### TRY IT
Restate all the data exactly, so that each line is the same as before.

### RAW DATA
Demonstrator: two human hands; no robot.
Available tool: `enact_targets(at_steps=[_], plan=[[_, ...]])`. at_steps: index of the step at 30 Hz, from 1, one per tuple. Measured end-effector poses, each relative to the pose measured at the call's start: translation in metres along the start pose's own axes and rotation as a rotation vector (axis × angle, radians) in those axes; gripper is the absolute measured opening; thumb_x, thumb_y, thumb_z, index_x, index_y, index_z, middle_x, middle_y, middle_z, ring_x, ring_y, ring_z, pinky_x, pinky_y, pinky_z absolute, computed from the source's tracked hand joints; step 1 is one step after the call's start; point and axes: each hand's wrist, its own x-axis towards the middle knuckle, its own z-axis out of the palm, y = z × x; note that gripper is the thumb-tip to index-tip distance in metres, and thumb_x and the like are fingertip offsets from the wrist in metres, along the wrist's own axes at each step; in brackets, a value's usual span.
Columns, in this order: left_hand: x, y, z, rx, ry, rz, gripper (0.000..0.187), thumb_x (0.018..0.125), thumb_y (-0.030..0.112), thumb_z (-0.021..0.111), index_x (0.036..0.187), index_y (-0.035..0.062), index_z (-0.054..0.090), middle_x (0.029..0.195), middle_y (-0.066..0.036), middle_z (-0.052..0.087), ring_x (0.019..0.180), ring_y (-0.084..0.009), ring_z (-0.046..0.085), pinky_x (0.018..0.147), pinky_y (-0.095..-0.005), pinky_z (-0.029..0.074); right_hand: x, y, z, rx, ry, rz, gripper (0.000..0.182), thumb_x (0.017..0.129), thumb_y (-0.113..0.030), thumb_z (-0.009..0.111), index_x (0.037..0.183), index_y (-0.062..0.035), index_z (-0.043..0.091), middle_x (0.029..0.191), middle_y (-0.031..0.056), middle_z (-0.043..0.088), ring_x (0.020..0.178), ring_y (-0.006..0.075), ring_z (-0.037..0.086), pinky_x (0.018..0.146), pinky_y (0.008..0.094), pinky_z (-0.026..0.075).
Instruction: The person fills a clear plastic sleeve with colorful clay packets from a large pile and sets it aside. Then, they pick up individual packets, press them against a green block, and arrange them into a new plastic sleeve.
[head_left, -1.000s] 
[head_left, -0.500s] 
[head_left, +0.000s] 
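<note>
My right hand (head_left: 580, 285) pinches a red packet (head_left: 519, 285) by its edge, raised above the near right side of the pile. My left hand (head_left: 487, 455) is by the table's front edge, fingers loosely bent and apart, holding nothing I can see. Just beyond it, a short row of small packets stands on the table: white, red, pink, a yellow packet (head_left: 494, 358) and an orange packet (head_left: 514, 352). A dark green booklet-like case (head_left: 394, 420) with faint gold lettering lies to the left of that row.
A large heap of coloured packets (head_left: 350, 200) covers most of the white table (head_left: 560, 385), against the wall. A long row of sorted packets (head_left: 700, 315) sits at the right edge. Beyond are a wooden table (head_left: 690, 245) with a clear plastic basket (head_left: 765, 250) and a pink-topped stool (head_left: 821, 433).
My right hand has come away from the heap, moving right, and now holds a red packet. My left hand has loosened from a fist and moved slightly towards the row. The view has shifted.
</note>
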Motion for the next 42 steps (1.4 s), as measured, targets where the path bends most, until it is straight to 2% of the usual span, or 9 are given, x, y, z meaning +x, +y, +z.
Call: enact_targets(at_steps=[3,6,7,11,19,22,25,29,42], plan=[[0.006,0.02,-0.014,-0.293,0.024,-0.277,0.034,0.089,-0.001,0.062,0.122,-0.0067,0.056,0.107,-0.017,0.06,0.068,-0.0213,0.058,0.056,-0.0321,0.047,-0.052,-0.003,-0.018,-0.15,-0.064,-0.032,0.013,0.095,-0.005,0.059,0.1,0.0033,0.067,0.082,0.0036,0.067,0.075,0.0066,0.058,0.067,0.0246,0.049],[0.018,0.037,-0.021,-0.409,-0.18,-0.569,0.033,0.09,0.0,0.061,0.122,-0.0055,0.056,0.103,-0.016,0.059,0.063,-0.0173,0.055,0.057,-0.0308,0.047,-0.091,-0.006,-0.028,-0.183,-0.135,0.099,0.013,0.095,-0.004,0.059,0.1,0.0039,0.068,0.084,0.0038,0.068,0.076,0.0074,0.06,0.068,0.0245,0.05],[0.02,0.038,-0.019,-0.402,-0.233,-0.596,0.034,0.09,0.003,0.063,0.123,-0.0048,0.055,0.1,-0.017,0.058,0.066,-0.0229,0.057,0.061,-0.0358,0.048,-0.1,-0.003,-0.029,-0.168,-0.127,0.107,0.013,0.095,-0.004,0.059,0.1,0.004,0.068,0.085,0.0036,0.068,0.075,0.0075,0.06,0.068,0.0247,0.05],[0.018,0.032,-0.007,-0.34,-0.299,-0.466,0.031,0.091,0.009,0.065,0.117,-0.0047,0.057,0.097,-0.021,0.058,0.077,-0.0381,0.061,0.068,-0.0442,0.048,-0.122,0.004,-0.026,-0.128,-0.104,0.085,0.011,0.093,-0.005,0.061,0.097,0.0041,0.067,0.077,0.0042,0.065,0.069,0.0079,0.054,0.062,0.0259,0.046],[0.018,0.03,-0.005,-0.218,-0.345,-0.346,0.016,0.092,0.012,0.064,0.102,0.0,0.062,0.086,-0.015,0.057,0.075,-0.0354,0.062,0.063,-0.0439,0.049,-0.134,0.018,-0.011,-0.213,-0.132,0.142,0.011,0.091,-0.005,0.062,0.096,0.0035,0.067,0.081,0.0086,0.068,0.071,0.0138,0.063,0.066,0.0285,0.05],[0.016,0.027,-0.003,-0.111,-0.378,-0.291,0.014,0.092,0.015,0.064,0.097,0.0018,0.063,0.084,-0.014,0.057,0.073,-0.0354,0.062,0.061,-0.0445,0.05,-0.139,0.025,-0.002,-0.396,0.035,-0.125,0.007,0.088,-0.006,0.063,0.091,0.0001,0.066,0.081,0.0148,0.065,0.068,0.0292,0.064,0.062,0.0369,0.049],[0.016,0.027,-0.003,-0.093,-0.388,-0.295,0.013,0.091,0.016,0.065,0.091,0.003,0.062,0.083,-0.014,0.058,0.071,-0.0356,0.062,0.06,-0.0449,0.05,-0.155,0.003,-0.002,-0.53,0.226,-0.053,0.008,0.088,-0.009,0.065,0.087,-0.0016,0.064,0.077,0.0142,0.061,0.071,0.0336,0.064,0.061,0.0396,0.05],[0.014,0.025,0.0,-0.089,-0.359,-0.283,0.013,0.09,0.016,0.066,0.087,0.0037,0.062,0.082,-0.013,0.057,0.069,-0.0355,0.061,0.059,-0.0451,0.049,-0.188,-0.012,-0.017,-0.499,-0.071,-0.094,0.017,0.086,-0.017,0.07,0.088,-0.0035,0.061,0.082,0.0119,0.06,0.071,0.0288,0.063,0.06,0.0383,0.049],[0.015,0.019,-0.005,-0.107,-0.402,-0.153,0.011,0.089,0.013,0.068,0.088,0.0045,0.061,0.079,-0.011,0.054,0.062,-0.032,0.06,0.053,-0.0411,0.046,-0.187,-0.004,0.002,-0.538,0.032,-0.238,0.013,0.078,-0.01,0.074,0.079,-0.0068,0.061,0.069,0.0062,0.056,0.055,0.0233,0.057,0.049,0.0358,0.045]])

### REPLY
Demonstrator: two human hands; no robot.
Available tool: `enact_targets(at_steps=[_], plan=[[_, ...]])`. at_steps: index of the step at 30 Hz, from 1, one per tuple. Measured end-effector poses, each relative to the pose measured at the call's start: translation in metres along the start pose's own axes and rotation as a rotation vector (axis × angle, radians) in those axes; gripper is the absolute measured opening; thumb_x, thumb_y, thumb_z, index_x, index_y, index_z, middle_x, middle_y, middle_z, ring_x, ring_y, ring_z, pinky_x, pinky_y, pinky_z absolute, computed from the source's tracked hand joints; step 1 is one step after the call's start; point and axes: each hand's wrist, its own x-axis towards the middle knuckle, its own z-axis out of the palm, y = z × x; note that gripper is the thumb-tip to index-tip distance in metres, and thumb_x and the like are fingertip offsets from the wrist in metres, along the wrist's own axes at each step; in brackets, a value's usual span.
Columns, in this order: left_hand: x, y, z, rx, ry, rz, gripper (0.000..0.187), thumb_x (0.018..0.125), thumb_y (-0.030..0.112), thumb_z (-0.021..0.111), index_x (0.036..0.187), index_y (-0.035..0.062), index_z (-0.054..0.090), middle_x (0.029..0.195), middle_y (-0.066..0.036), middle_z (-0.052..0.087), ring_x (0.019..0.180), ring_y (-0.084..0.009), ring_z (-0.046..0.085), pinky_x (0.018..0.147), pinky_y (-0.095..-0.005), pinky_z (-0.029..0.074); right_hand: x, y, z, rx, ry, rz, gripper (0.000..0.182), thumb_x (0.017..0.129), thumb_y (-0.113..0.030), thumb_z (-0.009..0.111), index_x (0.037..0.183), index_y (-0.062..0.035), index_z (-0.043..0.091), middle_x (0.029..0.191), middle_y (-0.031..0.056), middle_z (-0.043..0.088), ring_x (0.020..0.178), ring_y (-0.006..0.075), ring_z (-0.037..0.086), pinky_x (0.018..0.146), pinky_y (0.008..0.094), pinky_z (-0.026..0.075).
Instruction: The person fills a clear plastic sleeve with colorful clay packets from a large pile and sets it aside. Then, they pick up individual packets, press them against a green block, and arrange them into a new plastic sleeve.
[head_left, -1.000s] 
[head_left, -0.500s] 
[head_left, +0.000s] 
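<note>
My right hand (head_left: 580, 285) pinches a red packet (head_left: 519, 285) by its edge, raised above the near right side of the pile. My left hand (head_left: 487, 455) is by the table's front edge, fingers loosely bent and apart, holding nothing I can see. Just beyond it, a short row of small packets stands on the table: white, red, pink, a yellow packet (head_left: 494, 358) and an orange packet (head_left: 514, 352). A dark green booklet-like case (head_left: 394, 420) with faint gold lettering lies to the left of that row.
A large heap of coloured packets (head_left: 350, 200) covers most of the white table (head_left: 560, 385), against the wall. A long row of sorted packets (head_left: 700, 315) sits at the right edge. Beyond are a wooden table (head_left: 690, 245) with a clear plastic basket (head_left: 765, 250) and a pink-topped stool (head_left: 821, 433).
My right hand has come away from the heap, moving right, and now holds a red packet. My left hand has loosened from a fist and moved slightly towards the row. The view has shifted.
</note>
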Motion for the next 42 steps (1.4 s), as measured, targets where the path bends most, until it is straight to 2% of the usual span, or 9 are given, x, y, z meaning +x, +y, +z.
Call: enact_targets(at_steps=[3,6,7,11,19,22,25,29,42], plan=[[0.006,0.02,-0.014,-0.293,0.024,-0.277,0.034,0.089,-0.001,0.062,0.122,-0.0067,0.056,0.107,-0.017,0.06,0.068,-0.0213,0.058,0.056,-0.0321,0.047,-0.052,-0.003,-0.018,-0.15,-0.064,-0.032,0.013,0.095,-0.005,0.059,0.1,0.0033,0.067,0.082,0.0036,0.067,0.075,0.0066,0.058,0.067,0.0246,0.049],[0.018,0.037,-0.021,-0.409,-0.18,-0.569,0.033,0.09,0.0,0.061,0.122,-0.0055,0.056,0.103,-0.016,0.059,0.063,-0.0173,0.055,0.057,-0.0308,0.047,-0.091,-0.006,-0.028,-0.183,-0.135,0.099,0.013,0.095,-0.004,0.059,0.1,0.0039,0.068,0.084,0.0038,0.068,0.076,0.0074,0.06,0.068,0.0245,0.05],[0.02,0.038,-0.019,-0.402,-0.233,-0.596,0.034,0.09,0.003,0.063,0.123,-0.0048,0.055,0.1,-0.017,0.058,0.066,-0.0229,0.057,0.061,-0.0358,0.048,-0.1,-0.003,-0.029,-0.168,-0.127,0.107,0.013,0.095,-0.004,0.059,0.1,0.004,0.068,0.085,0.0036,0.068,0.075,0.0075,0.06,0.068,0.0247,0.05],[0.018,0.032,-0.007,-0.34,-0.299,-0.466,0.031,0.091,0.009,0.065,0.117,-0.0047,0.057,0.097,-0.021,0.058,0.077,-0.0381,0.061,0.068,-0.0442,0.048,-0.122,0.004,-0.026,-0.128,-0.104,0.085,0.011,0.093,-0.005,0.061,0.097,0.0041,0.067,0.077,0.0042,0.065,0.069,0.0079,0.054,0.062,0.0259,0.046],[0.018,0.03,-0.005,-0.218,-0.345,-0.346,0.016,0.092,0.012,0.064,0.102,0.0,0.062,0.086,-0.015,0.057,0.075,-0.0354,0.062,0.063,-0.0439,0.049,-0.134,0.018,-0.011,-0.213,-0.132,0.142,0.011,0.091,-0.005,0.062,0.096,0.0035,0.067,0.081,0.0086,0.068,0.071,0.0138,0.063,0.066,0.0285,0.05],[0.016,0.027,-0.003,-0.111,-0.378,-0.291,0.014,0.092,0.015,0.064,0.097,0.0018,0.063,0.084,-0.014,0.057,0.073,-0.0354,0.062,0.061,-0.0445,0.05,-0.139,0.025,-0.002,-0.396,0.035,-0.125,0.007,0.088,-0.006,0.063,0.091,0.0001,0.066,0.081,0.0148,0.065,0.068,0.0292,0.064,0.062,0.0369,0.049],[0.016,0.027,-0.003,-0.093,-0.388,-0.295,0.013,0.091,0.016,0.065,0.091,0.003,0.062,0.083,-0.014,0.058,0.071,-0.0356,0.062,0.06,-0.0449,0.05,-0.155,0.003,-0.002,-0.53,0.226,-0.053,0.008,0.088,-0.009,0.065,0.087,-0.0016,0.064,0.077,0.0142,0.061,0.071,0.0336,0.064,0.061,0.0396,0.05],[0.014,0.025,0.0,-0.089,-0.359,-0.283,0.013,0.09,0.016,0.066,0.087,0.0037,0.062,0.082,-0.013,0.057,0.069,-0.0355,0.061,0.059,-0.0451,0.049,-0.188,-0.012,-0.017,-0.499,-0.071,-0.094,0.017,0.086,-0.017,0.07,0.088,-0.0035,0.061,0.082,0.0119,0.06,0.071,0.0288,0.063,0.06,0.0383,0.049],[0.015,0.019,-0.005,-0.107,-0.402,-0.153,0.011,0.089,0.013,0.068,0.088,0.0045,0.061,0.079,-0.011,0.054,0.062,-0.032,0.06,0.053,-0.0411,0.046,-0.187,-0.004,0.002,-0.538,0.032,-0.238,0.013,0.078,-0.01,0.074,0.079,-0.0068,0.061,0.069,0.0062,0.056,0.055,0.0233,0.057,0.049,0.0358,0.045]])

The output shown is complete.